TASK ITEM
Take from the data every line in which the word "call" is found.

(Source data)
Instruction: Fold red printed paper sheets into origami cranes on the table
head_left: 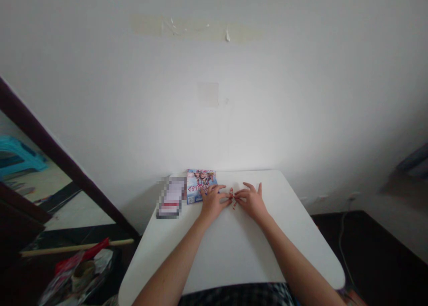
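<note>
My left hand [214, 201] and my right hand [250, 200] lie side by side on the far part of a white table [234, 248], fingertips meeting in the middle. Something small and red [232, 198] shows where the fingers meet; whether it is a held object or painted nails I cannot tell. The fingers of both hands are bent inward toward that spot. Just behind my left hand lies a colourful flat box [199, 183] with printed pictures, and my left fingers overlap its near edge.
A blurred rectangular item [171, 198] lies left of the box at the table's far left corner. A plain white wall rises behind the table. On the floor at lower left are a wooden stick [76, 248] and crumpled bags [76, 275]. A cable [343, 239] runs along the dark floor at right.
</note>
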`<state>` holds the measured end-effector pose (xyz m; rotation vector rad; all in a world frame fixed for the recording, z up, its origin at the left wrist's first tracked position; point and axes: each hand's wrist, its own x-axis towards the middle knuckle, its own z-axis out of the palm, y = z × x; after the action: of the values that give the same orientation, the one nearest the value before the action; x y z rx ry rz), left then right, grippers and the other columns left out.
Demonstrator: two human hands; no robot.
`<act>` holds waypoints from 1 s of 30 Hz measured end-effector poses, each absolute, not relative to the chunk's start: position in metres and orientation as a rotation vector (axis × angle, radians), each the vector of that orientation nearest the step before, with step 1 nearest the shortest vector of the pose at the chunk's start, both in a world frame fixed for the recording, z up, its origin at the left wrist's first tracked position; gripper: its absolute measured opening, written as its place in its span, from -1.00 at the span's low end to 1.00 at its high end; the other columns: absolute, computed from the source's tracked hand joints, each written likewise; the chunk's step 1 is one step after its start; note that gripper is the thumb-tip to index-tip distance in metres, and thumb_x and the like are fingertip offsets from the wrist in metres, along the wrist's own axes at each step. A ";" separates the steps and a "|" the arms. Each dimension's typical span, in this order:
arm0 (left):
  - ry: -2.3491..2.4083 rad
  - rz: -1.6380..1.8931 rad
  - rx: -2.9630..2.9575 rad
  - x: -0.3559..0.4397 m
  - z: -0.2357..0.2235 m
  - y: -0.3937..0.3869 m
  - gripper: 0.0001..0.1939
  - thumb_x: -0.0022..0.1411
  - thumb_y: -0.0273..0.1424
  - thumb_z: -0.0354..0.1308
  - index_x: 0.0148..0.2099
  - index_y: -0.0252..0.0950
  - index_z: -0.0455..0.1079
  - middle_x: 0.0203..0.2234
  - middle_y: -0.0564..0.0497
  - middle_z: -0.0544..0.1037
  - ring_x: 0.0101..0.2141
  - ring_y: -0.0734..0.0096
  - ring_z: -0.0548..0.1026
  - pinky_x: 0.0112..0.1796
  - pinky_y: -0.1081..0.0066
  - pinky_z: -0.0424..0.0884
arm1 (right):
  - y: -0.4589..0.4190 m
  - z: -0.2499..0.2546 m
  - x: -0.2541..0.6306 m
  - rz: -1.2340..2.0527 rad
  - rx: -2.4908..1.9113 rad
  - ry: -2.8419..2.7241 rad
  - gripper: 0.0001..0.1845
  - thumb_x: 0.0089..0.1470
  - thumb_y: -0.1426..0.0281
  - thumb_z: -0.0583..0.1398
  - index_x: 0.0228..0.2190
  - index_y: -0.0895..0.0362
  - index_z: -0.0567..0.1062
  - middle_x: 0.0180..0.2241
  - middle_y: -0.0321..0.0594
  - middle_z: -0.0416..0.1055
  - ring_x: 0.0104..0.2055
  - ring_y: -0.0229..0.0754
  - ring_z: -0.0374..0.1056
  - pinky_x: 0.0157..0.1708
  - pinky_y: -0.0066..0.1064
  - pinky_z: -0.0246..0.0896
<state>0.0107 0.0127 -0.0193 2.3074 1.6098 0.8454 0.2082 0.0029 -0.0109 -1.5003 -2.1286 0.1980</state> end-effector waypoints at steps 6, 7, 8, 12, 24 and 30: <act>1.624 0.778 2.332 0.010 -0.014 0.011 -0.89 0.15 -0.25 0.35 -0.23 0.03 0.64 0.13 0.02 0.49 0.23 -0.01 0.26 0.23 -0.46 -0.27 | -0.001 -0.002 0.205 0.114 -1.499 -2.221 -0.79 0.20 0.35 0.20 -0.24 -0.15 0.65 -0.12 -0.30 0.61 0.32 0.10 0.12 0.25 0.47 -0.68; 1.630 0.766 2.331 0.010 -0.012 0.010 -0.89 0.15 -0.25 0.34 -0.22 0.04 0.64 0.13 0.03 0.49 0.23 -0.01 0.26 0.23 -0.46 -0.27 | -0.002 -0.001 0.204 0.105 -1.497 -2.231 -0.79 0.20 0.34 0.20 -0.24 -0.15 0.65 -0.11 -0.29 0.60 0.33 0.11 0.10 0.25 0.47 -0.69; 1.636 0.752 2.329 0.010 -0.011 0.010 -0.89 0.15 -0.24 0.34 -0.22 0.04 0.63 0.13 0.03 0.49 0.23 -0.01 0.27 0.23 -0.46 -0.27 | -0.003 0.001 0.204 0.096 -1.497 -2.242 -0.79 0.20 0.34 0.20 -0.24 -0.14 0.65 -0.11 -0.28 0.60 0.34 0.12 0.08 0.25 0.47 -0.69; 1.683 0.698 2.307 0.010 -0.008 0.010 -0.87 0.13 -0.21 0.35 -0.22 0.07 0.63 0.16 0.06 0.48 0.26 -0.06 0.23 0.23 -0.47 -0.28 | -0.007 0.006 0.203 0.078 -1.509 -2.272 -0.80 0.17 0.34 0.22 -0.23 -0.13 0.65 -0.09 -0.28 0.59 0.36 0.13 0.02 0.26 0.43 -0.73; 1.662 0.693 2.326 0.008 -0.014 0.015 -0.88 0.15 -0.18 0.32 -0.22 0.06 0.62 0.20 0.09 0.44 0.29 -0.15 0.17 0.20 -0.51 -0.28 | -0.006 0.003 0.202 0.217 -1.540 -2.188 -0.83 0.17 0.30 0.23 -0.27 -0.15 0.65 -0.07 -0.32 0.57 0.35 0.08 0.04 0.28 0.38 -0.72; 1.633 0.848 2.335 0.007 -0.020 0.012 -0.89 0.15 -0.20 0.33 -0.25 -0.02 0.60 0.14 0.03 0.48 0.26 -0.03 0.23 0.25 -0.45 -0.29 | 0.004 -0.015 0.204 0.464 -1.595 -1.967 -0.82 0.15 0.27 0.21 -0.28 -0.12 0.64 -0.05 -0.29 0.57 0.31 0.07 0.14 0.26 0.44 -0.61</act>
<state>0.0074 0.0123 -0.0196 2.3351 1.6329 0.8482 0.2044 0.0037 -0.0146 -1.5952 -1.9671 0.4638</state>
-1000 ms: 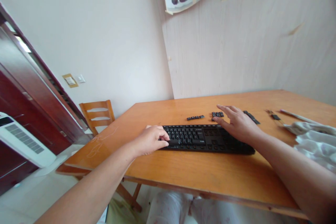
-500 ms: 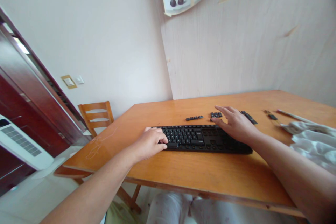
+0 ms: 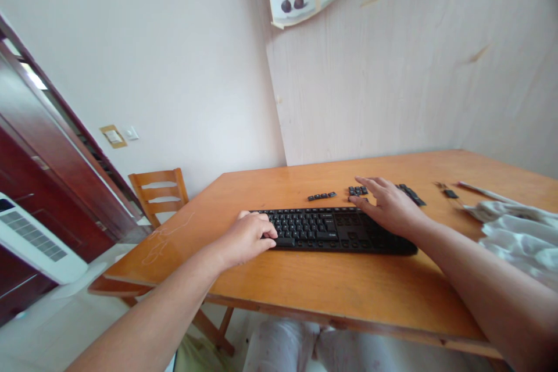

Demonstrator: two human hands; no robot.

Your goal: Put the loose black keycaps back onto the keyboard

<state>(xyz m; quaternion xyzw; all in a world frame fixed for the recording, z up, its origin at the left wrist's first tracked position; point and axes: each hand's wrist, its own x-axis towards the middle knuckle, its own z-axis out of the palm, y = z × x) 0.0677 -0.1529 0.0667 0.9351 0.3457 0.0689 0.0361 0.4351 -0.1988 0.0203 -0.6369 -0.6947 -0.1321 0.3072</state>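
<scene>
A black keyboard [image 3: 314,229] lies lengthwise on the wooden table, with some bare key places toward its right part. Over its left end rests my left hand [image 3: 250,235], the fingers curled on it and the thumb at the front near the space bar; that end is hidden. My right hand [image 3: 390,203] is open above the number pad end, fingers stretched forward and thumb apart, nothing in it. Behind the keyboard lie a row of loose keycaps [image 3: 322,196], a small cluster of keycaps [image 3: 358,190] by my right fingertips, and more black keycaps [image 3: 410,194] beyond that hand.
On the right of the table [image 3: 270,186] are a small black piece [image 3: 450,193], a thin stick-like object [image 3: 483,190], and a crumpled whitish cloth or bag [image 3: 518,238]. A wooden chair [image 3: 159,192] stands at the far left corner. A wall rises behind the table.
The view has shifted slightly, so everything appears a little farther left. Both hands keep nearly the same places at the keyboard, the right still stretched out over the number pad end.
</scene>
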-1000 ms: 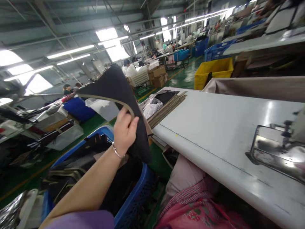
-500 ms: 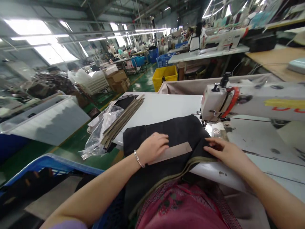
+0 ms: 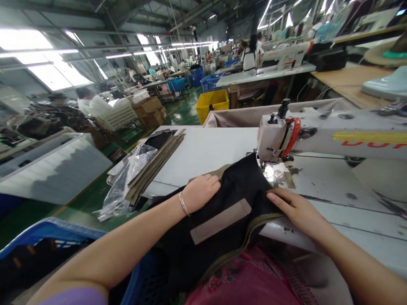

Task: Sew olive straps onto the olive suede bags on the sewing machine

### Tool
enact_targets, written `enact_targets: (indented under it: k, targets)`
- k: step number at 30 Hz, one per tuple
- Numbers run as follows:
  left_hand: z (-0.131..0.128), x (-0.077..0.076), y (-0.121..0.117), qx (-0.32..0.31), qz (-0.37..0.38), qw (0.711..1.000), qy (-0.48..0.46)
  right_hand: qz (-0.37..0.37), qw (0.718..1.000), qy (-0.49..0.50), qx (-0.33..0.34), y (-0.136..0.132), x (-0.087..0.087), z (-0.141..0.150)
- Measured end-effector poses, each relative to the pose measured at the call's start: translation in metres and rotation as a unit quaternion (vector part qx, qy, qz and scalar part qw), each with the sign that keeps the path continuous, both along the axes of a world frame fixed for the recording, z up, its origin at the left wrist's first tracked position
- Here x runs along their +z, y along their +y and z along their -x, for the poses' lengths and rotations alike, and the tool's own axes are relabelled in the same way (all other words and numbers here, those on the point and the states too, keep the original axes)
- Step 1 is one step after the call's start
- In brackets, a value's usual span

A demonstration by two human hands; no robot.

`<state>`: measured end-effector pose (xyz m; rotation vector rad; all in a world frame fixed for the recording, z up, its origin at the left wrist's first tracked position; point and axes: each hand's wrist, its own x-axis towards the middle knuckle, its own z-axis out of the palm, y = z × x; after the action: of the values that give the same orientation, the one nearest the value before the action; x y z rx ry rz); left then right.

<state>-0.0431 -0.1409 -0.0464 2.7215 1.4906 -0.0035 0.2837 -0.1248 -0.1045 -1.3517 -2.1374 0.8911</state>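
Note:
A black fabric piece (image 3: 241,186) with an olive edge band and a tan rectangular patch (image 3: 221,220) lies over the near edge of a white sewing table (image 3: 206,152). My left hand (image 3: 202,192) rests on its left part, fingers curled and gripping the cloth. Flat on the fabric's right edge, fingers stretched, lies my right hand (image 3: 294,207), just below the needle area of the white sewing machine (image 3: 276,135). The far corner of the fabric reaches under the machine head.
A stack of tan strips (image 3: 155,163) and a clear plastic bag (image 3: 127,182) lie at the table's left end. A blue crate (image 3: 54,237) holding dark pieces stands at my lower left. A yellow bin (image 3: 213,101), boxes, other workstations and people are farther off.
One second ago my left hand held the fabric up over the blue crate. It then came onto the table, and since half a second ago it has shifted toward the machine, the patch now lower.

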Motion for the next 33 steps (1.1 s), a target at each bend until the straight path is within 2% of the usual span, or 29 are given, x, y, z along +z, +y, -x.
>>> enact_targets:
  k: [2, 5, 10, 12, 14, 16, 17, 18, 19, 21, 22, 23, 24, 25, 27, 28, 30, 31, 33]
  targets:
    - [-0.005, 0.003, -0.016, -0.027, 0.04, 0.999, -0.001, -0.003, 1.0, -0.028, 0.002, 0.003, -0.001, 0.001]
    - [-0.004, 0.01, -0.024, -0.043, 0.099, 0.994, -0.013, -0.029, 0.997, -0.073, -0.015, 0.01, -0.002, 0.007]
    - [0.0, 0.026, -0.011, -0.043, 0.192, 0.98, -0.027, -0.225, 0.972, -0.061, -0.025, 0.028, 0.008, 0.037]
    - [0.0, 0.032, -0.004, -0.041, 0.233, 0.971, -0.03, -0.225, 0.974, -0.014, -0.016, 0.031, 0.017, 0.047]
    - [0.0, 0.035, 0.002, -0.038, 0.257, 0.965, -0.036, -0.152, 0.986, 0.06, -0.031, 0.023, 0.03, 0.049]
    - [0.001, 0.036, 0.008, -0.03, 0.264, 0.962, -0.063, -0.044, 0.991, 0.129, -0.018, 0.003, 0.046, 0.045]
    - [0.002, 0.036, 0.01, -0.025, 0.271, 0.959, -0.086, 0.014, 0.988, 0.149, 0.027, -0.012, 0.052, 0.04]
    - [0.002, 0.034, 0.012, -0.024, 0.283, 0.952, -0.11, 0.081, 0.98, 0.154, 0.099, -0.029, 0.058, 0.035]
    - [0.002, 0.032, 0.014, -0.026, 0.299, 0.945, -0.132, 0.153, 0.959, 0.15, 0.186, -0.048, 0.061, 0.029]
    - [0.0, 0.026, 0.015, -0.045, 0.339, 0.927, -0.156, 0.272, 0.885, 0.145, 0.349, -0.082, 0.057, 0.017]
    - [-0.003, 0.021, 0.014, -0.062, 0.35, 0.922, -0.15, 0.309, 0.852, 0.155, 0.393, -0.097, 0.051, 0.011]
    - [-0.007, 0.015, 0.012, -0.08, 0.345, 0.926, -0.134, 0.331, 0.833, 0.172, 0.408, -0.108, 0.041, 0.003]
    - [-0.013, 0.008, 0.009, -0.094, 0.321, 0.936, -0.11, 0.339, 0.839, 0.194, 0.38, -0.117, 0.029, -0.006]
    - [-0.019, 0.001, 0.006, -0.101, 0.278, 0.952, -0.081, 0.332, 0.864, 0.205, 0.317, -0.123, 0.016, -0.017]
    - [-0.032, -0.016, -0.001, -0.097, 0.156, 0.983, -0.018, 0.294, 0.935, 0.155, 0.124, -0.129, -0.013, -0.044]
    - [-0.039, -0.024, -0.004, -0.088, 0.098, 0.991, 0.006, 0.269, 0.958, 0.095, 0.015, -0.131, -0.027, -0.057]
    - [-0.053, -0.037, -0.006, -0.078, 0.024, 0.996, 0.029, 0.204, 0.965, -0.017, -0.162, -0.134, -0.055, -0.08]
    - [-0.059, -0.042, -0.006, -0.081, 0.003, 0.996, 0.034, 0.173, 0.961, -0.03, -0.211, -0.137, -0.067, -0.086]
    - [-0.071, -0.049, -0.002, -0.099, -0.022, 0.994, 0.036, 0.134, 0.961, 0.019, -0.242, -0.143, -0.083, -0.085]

TASK ANSWER
- Measured end-effector poses, each relative to the pose measured at the call's start: translation in metres and rotation as a unit quaternion (vector part qx, qy, qz and scalar part qw), each with the sign that keeps the path continuous, both along the axes of a world frame fixed for the recording, z up, its origin at the left wrist's first tracked position
- Step 1 is one step after the call's start

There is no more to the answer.